• **Exercise description**
Please reproduce the entire listing, character for character.
»»
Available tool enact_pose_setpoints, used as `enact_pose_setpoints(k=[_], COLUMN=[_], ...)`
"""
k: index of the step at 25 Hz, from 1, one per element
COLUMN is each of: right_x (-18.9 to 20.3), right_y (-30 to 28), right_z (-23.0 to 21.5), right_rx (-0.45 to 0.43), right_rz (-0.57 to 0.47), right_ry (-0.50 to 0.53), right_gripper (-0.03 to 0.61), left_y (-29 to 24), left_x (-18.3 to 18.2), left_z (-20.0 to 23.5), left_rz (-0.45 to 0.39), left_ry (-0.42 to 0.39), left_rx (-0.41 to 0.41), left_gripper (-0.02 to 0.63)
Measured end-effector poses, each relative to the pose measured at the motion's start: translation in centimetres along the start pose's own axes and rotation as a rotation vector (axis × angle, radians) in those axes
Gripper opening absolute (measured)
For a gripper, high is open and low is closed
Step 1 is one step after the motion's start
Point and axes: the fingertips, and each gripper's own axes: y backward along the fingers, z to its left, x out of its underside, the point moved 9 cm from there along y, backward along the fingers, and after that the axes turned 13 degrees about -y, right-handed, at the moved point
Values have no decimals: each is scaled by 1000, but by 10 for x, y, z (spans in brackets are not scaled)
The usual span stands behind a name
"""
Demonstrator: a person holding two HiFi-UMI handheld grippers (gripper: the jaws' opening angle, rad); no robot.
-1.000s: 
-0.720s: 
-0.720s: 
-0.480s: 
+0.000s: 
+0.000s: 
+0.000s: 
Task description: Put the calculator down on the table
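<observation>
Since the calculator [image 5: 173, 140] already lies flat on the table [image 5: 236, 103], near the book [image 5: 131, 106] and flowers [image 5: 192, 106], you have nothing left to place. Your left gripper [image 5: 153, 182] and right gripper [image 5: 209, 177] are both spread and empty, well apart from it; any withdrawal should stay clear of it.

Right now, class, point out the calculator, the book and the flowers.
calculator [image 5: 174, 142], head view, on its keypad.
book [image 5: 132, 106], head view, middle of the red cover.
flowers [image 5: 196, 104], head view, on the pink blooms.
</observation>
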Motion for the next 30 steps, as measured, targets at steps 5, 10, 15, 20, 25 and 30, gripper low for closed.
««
• **Reply to the exercise**
Available tool enact_pose_setpoints, used as `enact_pose_setpoints(k=[_], COLUMN=[_], ...)`
"""
k: index of the step at 25 Hz, from 1, one per element
COLUMN is each of: right_x (-18.9 to 20.3), right_y (-30 to 28), right_z (-23.0 to 21.5), right_rx (-0.45 to 0.43), right_rz (-0.57 to 0.47), right_ry (-0.50 to 0.53), right_gripper (-0.03 to 0.61), left_y (-29 to 24), left_x (-18.3 to 18.2), left_z (-20.0 to 23.5), left_rz (-0.45 to 0.39), left_ry (-0.42 to 0.39), left_rx (-0.41 to 0.41), left_gripper (-0.02 to 0.63)
Measured end-effector poses, each relative to the pose measured at the motion's start: translation in centimetres along the start pose's own axes and rotation as a rotation vector (axis × angle, radians) in those axes
Gripper opening absolute (measured)
For a gripper, high is open and low is closed
Step 1 is one step after the motion's start
Point and axes: the fingertips, and each gripper's own axes: y backward along the fingers, z to its left, x out of its underside, the point moved 9 cm from there along y, backward along the fingers, and after that the axes turned 13 degrees about -y, right-handed, at the moved point
Values have no decimals: each is scaled by 1000, but by 10 for x, y, z (spans in brackets are not scaled)
The usual span stands behind a name
"""
Demonstrator: a person holding two HiFi-UMI handheld grippers (gripper: the jaws' opening angle, rad); no robot.
-1.000s: 
-0.720s: 
-0.720s: 
-0.480s: 
+0.000s: 
+0.000s: 
+0.000s: 
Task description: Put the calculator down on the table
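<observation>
Since the calculator [image 5: 173, 140] already lies flat on the table [image 5: 236, 103], near the book [image 5: 131, 106] and flowers [image 5: 192, 106], you have nothing left to place. Your left gripper [image 5: 153, 182] and right gripper [image 5: 209, 177] are both spread and empty, well apart from it; any withdrawal should stay clear of it.

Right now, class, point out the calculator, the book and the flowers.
calculator [image 5: 174, 142], head view, on its keypad.
book [image 5: 132, 106], head view, middle of the red cover.
flowers [image 5: 196, 104], head view, on the pink blooms.
</observation>
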Motion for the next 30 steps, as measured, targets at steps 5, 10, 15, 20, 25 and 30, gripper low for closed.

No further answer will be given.